Inflation is dangerous because it is the ultimate hidden tax. Inflation means that our money becomes worth less, making the cost of things we purchase more expensive. The result right now is that real wages (how much you make versus how much it costs to buy the same things with that money) are going down and the higher the inflation rate the less a paycheck will buy. Naturally, that causes people to demand higher wages, which has the perverse effect of increasing the cost of goods and services — creating a vicious cycle that is directly due to the federal government’s money-supply increase.

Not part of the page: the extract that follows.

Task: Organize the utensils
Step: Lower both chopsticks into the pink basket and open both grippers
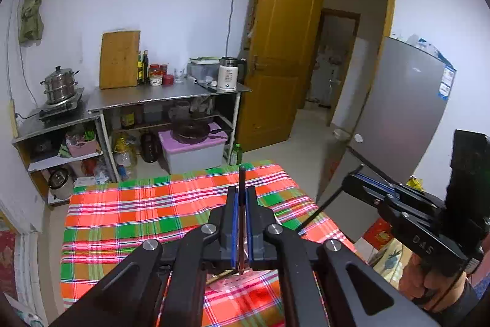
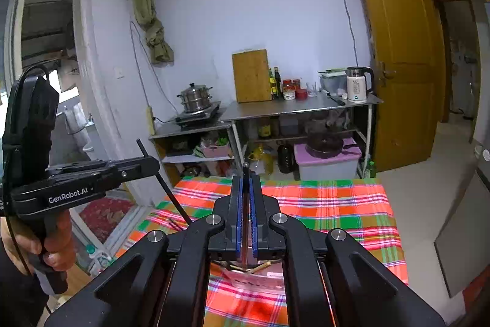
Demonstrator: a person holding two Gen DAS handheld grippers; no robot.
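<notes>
Both aloft, left claw [image 1: 242,192] clamping chopstick [image 1: 242,173] pointing forward, right claw [image 2: 246,183] likewise gripping another chopstick [image 2: 245,170].

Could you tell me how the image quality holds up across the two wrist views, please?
Left wrist view: strong fisheye bending at the door and fridge, black vignette corners, plaid tablecloth oversaturated. Right wrist view: same barrel distortion and dark corners, window area at left washed out, left gripper fairly sharp.

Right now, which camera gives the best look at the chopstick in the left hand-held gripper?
The right wrist view: it shows the left hand-held gripper from the side, with the chopstick crossing it end to end. The left wrist view shows that chopstick edge-on between the blue pads, mostly hidden.
</notes>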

America had to do what was necessary to fight the [coronavirus], but now the war is against the ravages of that spending on our economy. To win that war, Congress must reinstate the sequestration policies that the Republican House of Representatives forced upon the Obama administration just 10 years ago, which lowered federal-government spending, and led to dramatic drops in the budget deficit. In 2019, regularly authorized and so-called mandatory spending by the federal government was just under $4.5 trillion, a level which should stand as the pre-pandemic baseline that Congress should strive to achieve when approving spending bills this year.
Rick Manning is president of Americans for Limited Government (ALG). The organization says it is a “non-partisan, nationwide network committed to advancing free-market reforms, private-property rights, and core American liberties.” This op-ed is drawn from a news release the ALG issued on June 15.